WORK ORDER: Pull out each line of the records holding the string "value".

(Dataset items)
◇ ◇ ◇ ◇ ◇ ◇ ◇

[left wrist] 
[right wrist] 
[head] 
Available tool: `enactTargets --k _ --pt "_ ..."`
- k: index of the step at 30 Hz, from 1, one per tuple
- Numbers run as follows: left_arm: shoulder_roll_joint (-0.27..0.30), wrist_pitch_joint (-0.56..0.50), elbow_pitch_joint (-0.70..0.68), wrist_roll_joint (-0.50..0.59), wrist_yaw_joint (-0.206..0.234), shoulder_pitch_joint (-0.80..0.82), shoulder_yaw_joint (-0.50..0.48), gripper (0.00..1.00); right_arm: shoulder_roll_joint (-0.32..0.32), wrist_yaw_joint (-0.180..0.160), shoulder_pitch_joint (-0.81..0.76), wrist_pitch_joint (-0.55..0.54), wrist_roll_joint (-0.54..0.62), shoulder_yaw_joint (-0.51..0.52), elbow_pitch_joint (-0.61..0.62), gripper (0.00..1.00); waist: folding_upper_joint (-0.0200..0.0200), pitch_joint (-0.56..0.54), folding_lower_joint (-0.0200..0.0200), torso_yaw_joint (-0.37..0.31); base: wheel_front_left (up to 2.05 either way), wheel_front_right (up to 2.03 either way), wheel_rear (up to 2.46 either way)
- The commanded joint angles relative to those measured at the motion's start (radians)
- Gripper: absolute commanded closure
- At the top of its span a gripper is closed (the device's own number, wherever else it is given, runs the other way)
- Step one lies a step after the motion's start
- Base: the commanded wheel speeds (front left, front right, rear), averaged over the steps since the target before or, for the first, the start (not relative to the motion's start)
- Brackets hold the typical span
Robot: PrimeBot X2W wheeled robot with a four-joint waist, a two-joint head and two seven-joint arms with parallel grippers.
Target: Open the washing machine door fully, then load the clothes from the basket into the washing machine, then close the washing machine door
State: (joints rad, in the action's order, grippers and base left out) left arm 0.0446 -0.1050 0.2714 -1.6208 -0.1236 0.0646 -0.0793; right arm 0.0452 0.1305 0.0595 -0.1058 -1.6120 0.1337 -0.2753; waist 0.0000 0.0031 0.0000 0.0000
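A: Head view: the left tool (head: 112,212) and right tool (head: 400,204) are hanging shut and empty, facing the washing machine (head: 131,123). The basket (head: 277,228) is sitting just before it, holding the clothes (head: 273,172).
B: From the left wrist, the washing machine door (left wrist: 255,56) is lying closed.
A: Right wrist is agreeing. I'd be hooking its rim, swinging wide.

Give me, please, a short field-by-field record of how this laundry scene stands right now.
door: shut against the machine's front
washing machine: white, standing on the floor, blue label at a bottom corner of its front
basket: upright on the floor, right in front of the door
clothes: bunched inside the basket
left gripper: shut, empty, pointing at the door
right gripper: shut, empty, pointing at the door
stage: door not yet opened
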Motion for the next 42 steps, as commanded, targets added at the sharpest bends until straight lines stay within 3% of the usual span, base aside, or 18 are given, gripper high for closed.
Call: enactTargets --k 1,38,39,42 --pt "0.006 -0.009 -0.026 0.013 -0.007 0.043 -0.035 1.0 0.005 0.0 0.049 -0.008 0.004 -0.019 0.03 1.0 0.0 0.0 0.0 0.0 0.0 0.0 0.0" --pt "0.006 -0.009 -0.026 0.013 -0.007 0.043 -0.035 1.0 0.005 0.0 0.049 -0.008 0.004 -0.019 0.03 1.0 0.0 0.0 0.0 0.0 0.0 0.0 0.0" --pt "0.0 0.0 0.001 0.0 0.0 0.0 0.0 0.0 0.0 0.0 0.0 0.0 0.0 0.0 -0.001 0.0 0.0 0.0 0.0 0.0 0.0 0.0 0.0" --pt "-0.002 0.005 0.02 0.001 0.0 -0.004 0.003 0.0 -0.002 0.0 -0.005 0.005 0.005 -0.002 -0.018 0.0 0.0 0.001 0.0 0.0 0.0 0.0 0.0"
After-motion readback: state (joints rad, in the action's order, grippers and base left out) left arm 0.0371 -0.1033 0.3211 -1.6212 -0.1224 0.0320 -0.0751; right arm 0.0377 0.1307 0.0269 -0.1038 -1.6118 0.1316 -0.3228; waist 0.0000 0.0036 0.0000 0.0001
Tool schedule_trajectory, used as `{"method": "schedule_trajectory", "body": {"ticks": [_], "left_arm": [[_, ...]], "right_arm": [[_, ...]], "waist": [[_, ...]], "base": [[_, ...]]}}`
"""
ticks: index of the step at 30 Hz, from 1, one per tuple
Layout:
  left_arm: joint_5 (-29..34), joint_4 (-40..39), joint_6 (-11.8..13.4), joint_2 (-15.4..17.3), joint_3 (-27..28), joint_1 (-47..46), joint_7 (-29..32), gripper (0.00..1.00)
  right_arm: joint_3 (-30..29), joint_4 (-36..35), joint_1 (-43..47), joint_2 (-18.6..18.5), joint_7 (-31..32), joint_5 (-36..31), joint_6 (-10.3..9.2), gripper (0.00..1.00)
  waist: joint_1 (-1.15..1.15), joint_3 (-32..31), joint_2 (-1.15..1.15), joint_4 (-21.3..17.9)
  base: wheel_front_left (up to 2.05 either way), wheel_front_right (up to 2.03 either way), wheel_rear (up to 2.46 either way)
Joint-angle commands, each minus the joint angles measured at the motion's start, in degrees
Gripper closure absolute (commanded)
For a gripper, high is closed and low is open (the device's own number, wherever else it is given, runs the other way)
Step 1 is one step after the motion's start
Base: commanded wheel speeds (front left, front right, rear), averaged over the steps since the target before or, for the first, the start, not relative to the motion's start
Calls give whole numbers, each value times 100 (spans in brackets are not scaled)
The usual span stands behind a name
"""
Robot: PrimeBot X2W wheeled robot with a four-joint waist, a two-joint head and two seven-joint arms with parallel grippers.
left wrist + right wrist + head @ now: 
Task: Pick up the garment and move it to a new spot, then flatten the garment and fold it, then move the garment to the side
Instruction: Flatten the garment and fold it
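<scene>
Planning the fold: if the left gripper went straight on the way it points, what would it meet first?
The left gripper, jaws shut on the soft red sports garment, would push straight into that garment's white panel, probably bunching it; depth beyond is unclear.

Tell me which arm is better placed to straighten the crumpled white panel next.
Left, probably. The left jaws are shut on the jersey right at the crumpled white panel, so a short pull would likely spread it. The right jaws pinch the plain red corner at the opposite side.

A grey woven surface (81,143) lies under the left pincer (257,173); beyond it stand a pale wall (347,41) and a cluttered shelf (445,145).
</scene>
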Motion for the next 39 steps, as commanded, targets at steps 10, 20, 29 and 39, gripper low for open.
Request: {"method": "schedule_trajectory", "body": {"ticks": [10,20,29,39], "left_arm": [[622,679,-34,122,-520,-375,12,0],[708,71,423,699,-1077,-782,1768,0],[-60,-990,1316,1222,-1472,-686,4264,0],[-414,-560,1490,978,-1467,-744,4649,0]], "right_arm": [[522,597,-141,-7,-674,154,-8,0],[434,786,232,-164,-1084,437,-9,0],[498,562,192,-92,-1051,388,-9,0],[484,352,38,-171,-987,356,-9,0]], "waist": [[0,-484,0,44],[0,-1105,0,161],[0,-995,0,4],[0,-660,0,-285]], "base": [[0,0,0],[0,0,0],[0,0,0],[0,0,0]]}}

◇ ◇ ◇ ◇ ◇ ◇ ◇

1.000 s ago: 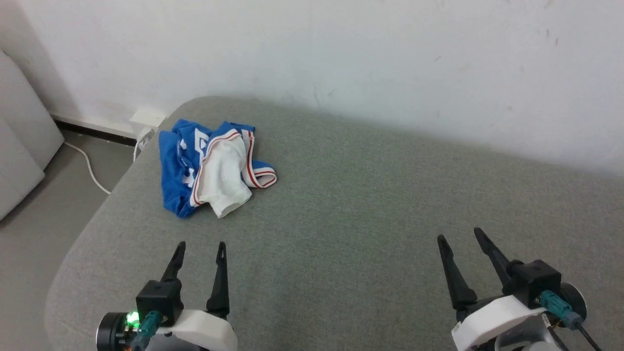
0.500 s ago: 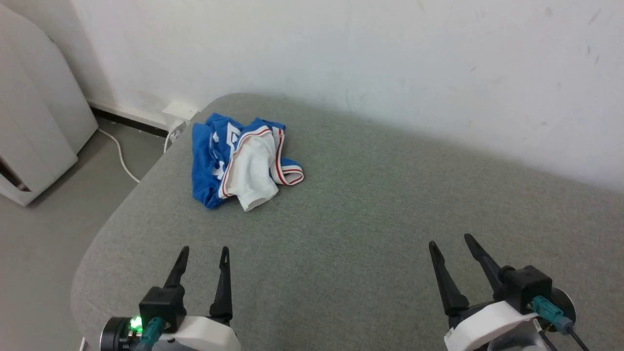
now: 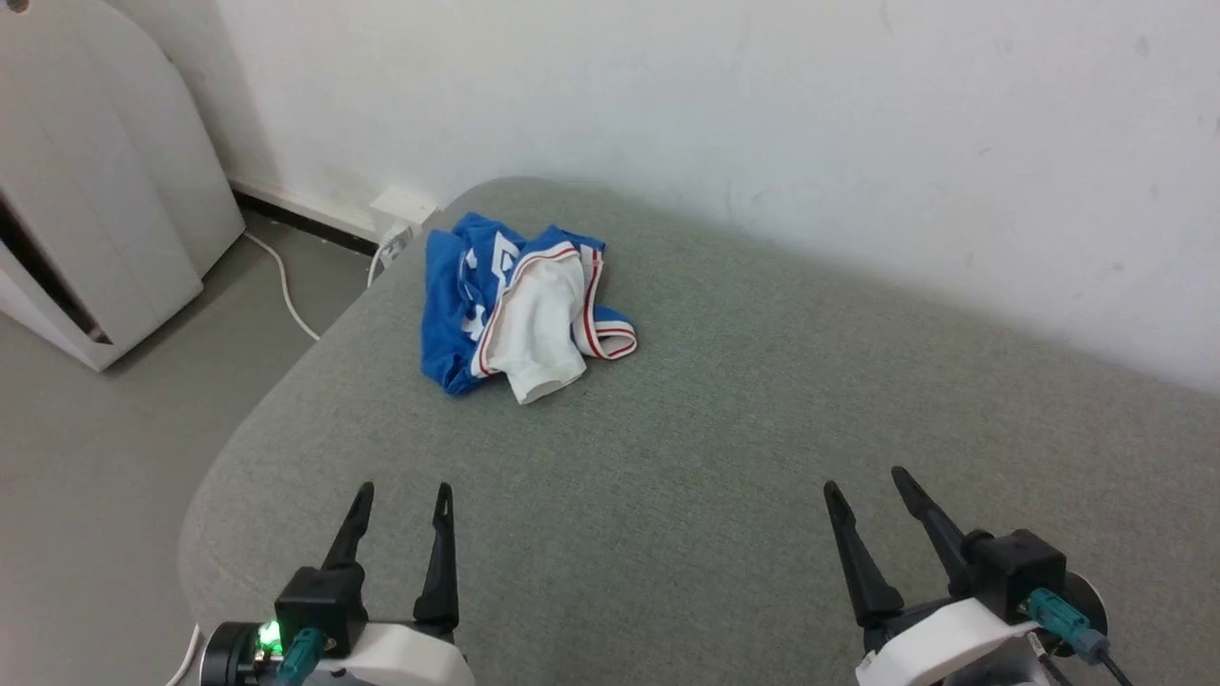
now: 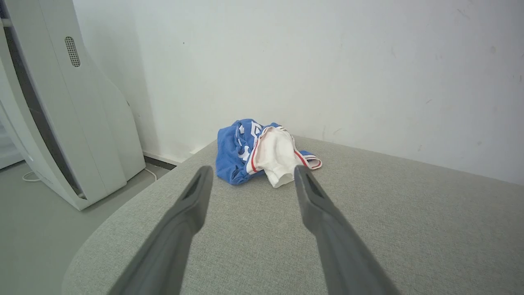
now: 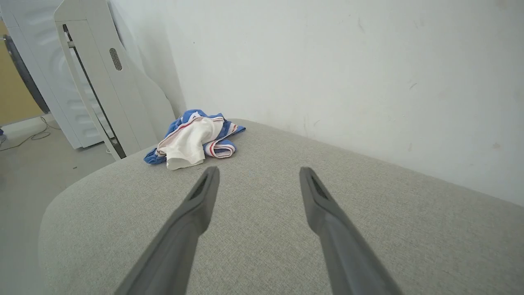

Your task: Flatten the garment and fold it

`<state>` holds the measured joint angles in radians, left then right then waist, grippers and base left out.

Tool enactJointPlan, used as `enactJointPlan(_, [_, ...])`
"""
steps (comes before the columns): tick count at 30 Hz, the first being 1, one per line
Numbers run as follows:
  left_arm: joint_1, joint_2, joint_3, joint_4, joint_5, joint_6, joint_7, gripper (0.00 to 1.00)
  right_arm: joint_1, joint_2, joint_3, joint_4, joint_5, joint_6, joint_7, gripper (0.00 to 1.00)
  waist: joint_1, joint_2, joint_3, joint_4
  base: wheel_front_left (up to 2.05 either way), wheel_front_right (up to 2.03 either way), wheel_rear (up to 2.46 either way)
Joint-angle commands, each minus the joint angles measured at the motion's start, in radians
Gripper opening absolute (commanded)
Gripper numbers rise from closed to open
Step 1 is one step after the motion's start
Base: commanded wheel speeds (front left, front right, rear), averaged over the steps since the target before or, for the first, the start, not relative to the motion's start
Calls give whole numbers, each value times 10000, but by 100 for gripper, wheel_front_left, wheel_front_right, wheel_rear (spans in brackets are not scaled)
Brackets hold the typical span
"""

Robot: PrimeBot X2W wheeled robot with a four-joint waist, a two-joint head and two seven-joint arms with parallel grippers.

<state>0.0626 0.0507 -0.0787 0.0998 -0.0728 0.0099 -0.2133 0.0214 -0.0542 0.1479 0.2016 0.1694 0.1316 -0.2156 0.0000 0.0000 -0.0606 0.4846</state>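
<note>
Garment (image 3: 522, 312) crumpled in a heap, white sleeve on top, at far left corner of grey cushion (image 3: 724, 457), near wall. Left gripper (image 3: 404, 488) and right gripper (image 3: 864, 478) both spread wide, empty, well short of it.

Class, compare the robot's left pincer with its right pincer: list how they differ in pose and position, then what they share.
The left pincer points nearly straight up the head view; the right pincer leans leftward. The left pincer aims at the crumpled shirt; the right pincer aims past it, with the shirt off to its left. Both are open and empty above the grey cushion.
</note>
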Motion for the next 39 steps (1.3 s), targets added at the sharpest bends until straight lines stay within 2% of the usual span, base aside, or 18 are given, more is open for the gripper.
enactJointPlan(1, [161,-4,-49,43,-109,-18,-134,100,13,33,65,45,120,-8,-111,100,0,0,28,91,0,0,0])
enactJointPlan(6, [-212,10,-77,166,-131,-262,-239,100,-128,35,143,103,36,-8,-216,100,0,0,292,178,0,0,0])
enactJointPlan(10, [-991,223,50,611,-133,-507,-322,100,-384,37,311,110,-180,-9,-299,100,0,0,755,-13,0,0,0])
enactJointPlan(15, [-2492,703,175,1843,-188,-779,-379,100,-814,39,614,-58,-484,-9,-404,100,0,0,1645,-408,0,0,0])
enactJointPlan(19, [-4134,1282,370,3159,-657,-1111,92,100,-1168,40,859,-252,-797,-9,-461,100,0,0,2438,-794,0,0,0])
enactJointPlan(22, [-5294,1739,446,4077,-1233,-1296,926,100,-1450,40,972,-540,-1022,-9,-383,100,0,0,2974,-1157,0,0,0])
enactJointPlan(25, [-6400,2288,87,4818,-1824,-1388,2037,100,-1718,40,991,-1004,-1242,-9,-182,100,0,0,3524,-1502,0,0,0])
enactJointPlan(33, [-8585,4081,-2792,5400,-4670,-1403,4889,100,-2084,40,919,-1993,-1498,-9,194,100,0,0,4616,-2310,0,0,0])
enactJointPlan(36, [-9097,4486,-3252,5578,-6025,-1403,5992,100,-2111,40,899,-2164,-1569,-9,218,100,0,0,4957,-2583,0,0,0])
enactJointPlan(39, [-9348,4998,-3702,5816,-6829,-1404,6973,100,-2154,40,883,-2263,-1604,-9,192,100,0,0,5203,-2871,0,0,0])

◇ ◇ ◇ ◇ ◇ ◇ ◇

RESPONSE:
Calls give whole numbers, each value times 100 (spans in brackets are not scaled)
Calls give whole numbers, each value times 10000, but by 100 for gripper, wheel_front_left, wheel_front_right, wheel_rear (spans in brackets are not scaled)

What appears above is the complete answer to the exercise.